== Work to complete ==
Make an exact reproduction of all the data.
● ● ● ● ●
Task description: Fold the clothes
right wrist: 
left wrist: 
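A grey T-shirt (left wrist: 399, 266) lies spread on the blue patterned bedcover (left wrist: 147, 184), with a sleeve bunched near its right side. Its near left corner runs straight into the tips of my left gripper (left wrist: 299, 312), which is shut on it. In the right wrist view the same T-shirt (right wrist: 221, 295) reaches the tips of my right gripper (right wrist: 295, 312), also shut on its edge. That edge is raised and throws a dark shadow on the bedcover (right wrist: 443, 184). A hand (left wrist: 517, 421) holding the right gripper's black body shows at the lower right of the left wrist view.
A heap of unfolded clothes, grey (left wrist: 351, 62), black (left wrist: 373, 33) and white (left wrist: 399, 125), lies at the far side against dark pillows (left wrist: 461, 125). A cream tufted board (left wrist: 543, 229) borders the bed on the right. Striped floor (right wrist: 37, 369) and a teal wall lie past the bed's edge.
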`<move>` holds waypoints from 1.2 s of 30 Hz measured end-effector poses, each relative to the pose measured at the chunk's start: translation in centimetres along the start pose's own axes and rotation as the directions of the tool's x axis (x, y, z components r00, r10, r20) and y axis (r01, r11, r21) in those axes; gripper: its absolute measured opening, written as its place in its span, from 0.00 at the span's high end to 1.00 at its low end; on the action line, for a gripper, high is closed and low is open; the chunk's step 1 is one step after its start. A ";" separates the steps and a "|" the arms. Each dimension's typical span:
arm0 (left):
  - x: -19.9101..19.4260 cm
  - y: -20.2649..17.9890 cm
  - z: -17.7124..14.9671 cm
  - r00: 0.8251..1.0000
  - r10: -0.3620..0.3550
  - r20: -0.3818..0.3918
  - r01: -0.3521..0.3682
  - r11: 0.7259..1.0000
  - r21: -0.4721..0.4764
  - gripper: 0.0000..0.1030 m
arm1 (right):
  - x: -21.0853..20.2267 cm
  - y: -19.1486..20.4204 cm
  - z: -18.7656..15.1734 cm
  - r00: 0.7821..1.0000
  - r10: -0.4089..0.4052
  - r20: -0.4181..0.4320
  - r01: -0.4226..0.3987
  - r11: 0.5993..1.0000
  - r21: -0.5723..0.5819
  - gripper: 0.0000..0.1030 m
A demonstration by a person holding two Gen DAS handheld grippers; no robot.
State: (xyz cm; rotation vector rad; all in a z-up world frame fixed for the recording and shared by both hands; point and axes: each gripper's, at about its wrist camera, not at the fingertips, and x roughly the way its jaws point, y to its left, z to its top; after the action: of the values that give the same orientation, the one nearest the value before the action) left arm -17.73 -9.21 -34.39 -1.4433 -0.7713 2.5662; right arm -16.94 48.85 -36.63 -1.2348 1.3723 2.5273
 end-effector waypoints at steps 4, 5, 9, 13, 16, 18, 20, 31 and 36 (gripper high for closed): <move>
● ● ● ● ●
== Worked solution ==
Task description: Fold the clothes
right wrist: 
left wrist: 
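A grey T-shirt (left wrist: 399, 266) lies spread on the blue patterned bedcover (left wrist: 147, 184), with a sleeve bunched near its right side. Its near left corner runs straight into the tips of my left gripper (left wrist: 299, 312), which is shut on it. In the right wrist view the same T-shirt (right wrist: 221, 295) reaches the tips of my right gripper (right wrist: 295, 312), also shut on its edge. That edge is raised and throws a dark shadow on the bedcover (right wrist: 443, 184). A hand (left wrist: 517, 421) holding the right gripper's black body shows at the lower right of the left wrist view.
A heap of unfolded clothes, grey (left wrist: 351, 62), black (left wrist: 373, 33) and white (left wrist: 399, 125), lies at the far side against dark pillows (left wrist: 461, 125). A cream tufted board (left wrist: 543, 229) borders the bed on the right. Striped floor (right wrist: 37, 369) and a teal wall lie past the bed's edge.
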`<move>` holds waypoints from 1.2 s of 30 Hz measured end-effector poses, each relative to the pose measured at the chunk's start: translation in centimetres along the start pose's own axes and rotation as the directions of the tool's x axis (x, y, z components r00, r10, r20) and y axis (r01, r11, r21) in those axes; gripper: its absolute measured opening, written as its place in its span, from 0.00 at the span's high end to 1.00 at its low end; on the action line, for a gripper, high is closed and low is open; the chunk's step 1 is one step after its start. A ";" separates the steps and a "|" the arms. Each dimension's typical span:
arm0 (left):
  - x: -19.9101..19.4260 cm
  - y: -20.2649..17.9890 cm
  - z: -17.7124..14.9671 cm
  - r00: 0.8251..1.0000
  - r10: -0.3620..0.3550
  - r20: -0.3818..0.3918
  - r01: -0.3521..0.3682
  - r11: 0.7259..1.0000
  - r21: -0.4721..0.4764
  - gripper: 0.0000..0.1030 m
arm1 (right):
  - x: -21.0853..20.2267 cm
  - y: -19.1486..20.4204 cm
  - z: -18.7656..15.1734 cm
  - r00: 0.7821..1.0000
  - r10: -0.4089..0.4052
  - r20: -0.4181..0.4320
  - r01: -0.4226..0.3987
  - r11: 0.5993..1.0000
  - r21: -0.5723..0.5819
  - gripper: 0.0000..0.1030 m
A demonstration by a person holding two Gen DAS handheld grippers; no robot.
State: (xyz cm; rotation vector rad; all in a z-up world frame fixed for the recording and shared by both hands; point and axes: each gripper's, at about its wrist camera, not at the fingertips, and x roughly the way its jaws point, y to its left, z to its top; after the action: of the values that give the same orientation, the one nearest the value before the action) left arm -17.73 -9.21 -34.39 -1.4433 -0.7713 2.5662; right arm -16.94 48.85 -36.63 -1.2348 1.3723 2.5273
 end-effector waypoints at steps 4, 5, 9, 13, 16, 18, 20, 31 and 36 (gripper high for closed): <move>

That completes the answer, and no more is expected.